Well, with a hurricane approaching, there's little distance between Cleo and me: in fact, we're cooped up at home, with both of our schools closed for the foreseeable future, and L. in San Francisco, for a public health conference (and, hopefully, for an impromptu street celebration or two after the Giants completed their very improbable sweep last night). Anyway, Cleo and I have spent the morning rather as we often did when she was 1: we make a snack; we try our hand at a puzzle we look outside at the weather; we listen to the news; we stack blocks; we make a snack. But of course she's not 1 anymore, and so the sheer range of things we can do is comparatively wide: she helps to stir the macaroni and cheese, she sketches the design for our jack-o'-lantern, she passes ten minutes with a computer mouse, pretending that it's an iron. Passing time with her is still intense - she doesn't like to be too far from me - but it's certainly interestingly varied, and often truly collaborative.
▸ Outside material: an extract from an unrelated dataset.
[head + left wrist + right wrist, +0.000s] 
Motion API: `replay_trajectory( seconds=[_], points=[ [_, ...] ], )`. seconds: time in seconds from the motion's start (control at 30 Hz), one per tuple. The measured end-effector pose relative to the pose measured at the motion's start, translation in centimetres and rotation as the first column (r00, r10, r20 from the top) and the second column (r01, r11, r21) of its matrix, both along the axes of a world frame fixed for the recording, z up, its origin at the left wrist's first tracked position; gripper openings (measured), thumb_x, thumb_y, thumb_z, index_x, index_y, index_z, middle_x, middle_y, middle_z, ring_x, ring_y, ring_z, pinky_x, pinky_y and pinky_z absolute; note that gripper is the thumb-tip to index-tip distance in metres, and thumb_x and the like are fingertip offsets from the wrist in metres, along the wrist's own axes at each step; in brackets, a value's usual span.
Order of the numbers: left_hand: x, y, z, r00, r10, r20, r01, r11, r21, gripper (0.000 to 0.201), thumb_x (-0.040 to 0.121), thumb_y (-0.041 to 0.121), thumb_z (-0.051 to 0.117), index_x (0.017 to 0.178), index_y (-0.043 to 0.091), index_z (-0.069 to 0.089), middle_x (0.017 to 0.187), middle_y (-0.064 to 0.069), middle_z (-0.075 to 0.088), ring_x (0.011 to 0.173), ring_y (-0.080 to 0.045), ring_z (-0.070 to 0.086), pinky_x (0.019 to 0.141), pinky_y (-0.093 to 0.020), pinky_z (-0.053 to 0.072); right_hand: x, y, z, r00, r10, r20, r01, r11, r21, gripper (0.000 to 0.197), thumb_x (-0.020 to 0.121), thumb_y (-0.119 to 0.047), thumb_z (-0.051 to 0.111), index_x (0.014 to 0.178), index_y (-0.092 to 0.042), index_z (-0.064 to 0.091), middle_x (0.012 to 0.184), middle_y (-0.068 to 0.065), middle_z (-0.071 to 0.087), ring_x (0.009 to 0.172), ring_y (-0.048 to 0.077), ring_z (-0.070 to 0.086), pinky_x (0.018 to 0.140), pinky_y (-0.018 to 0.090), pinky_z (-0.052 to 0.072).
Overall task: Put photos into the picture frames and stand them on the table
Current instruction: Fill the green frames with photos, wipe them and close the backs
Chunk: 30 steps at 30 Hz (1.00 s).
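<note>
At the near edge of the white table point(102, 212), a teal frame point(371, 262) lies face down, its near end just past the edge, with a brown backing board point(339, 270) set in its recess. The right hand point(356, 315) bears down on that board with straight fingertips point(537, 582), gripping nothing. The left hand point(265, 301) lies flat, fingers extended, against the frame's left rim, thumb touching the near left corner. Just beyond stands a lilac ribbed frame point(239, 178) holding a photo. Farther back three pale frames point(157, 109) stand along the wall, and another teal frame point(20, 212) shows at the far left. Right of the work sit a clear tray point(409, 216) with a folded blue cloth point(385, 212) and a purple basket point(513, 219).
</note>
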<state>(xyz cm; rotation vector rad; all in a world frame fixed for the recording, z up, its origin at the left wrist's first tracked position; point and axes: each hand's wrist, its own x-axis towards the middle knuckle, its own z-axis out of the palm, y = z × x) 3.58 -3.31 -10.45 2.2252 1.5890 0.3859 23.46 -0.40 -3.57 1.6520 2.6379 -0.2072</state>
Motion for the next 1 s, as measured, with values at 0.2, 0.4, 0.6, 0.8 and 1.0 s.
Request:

But, still, a day's a long while, and so a couple of hours ago I suggested that we try something new. Let's get under a blanket, I suggested, and read My Father's Dragon - which just happened to be one of my own father's favorite books as a child. Okay, said an amenable Cleo, who quickly set about arranging pillows for our reading nest. And then we were off to the island of Tangerina (see map, above) - and into a story that still carries for me, as well, a sense of magic and sheer immensity: it was, I think, the longest book I'd ever encountered at the time, and it's certainly longer than anything I've tried with Cleo.
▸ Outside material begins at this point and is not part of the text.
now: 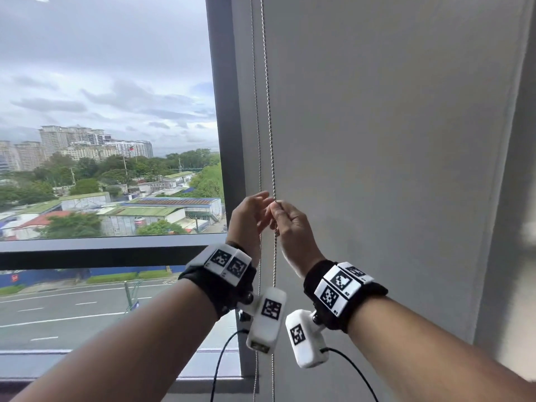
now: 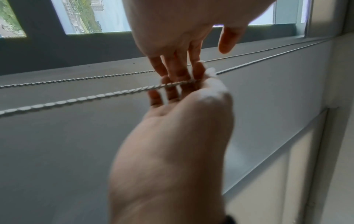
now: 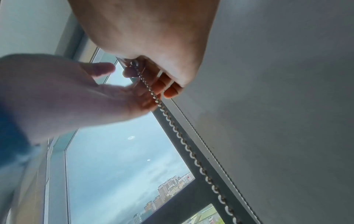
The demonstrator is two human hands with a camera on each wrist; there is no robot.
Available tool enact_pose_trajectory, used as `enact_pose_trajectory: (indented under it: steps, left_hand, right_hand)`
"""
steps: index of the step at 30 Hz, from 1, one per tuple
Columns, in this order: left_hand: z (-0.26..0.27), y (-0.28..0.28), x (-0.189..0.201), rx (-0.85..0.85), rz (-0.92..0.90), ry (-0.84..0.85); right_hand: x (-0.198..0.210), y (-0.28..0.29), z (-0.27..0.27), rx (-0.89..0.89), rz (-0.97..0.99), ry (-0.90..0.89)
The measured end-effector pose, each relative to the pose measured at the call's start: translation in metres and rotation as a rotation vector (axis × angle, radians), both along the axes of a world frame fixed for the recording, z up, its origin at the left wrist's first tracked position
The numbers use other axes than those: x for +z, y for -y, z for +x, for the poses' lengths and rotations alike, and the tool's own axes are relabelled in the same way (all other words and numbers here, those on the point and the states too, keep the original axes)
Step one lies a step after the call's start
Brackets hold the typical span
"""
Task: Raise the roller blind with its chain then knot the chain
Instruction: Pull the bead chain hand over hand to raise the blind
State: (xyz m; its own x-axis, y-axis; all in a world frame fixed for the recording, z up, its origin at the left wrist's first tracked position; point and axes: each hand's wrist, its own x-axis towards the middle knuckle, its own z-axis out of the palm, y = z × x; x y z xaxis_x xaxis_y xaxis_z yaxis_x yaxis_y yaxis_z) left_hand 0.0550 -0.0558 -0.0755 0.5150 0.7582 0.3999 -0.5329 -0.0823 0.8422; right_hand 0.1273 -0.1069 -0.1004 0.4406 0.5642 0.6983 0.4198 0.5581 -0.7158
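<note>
The grey roller blind [image 1: 391, 140] hangs down over the right pane; its lower edge is out of view. Its metal bead chain [image 1: 270, 126] drops in two strands along the blind's left edge. My right hand [image 1: 275, 206] pinches the front strand between thumb and forefinger, its other fingers curled. The left wrist view shows that pinch [image 2: 191, 87] on the chain [image 2: 76, 100]. My left hand [image 1: 255, 210] is beside it, with straight fingers [image 2: 172, 68] reaching to the chain and thumb spread apart. The right wrist view shows the chain [image 3: 184, 142] running into my right hand [image 3: 141, 71].
A dark window frame post [image 1: 223, 111] stands just left of the chain, with a horizontal bar [image 1: 101, 250] below the glass. A pale wall [image 1: 522, 198] borders the blind on the right. Black cables [image 1: 220, 367] hang from the wrist cameras.
</note>
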Motion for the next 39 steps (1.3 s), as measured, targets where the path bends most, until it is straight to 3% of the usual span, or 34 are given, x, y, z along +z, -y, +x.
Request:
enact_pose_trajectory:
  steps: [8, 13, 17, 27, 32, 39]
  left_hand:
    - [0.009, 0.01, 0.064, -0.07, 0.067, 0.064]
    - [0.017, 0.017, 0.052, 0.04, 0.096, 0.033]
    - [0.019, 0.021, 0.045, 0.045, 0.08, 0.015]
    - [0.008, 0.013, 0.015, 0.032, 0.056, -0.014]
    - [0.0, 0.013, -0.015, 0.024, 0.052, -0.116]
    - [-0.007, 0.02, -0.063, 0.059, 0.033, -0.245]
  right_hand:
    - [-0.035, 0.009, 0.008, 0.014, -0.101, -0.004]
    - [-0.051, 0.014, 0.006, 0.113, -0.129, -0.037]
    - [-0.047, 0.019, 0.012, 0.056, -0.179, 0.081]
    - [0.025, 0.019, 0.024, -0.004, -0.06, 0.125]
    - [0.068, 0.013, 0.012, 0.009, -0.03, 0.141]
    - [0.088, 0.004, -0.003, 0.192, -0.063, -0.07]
She stuck with it, for the full 80-some pages. Sure, she wriggled, like any 3-year-old listener, throughout, and spent much of Chapter Seven bouncing on the side of the bed. But when I paused, at the end of one complex sentence, and asked her if she understood, she responded immediately and correctly, and when I wondered aloud, at the end of each chapter, if she wanted to keep reading, the answer was always yes. And soon little Elmer Elevator was standing face to face with the dragon.

Right now, Cleo is playing with a hot dog-shaped car that I once designed for a scouts' Pinewood Derby. A piece of my childhood is literally in her hands. Likewise, the volume of My Father's Dragon that we read is still inscribed with my own father's boyhood address. Inheritances, passed from father to child. But the child always makes the inheritance his own, or her own. Cleo just wandered over and announced that the hot dog was a weight, a barbell, and hoisted it over her head, and then asked how the car was meant to work.

And so another twenty minutes will be passed:


May this storm leave all those over whom it passes safe, sound - and, perhaps, surrounded by the sound of stories shared and tiny rolling race car tires, as well as howling winds.